--- START ---
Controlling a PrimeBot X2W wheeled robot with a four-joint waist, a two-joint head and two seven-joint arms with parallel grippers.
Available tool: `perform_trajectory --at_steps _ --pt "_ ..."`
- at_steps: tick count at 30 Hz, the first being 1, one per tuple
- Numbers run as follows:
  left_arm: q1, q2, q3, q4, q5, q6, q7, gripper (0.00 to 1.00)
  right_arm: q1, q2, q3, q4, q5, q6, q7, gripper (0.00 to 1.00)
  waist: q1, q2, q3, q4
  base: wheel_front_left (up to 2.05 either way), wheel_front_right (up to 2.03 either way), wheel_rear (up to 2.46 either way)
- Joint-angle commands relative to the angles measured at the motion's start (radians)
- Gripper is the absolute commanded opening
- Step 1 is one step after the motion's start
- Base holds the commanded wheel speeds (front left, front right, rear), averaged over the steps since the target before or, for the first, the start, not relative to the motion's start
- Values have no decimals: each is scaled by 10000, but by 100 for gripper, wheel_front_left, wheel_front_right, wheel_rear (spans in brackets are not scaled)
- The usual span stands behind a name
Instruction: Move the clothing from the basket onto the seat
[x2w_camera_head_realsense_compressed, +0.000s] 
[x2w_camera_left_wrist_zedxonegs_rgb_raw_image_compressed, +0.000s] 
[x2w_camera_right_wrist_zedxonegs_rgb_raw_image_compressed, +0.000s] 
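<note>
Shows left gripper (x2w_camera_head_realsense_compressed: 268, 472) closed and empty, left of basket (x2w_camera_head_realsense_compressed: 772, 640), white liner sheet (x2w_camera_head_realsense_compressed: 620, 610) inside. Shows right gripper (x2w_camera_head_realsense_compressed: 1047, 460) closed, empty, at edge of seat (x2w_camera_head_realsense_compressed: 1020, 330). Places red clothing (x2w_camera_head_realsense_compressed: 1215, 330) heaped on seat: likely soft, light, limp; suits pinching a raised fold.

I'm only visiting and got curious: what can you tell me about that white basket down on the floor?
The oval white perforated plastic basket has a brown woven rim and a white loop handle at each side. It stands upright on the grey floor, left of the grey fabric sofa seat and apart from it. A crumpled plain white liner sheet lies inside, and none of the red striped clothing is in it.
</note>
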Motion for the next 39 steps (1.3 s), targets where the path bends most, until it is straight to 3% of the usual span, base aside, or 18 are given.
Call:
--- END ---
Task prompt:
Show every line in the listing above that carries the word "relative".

Exercise output:
- Joint-angle commands relative to the angles measured at the motion's start (radians)
- Base holds the commanded wheel speeds (front left, front right, rear), averaged over the steps since the target before or, for the first, the start, not relative to the motion's start

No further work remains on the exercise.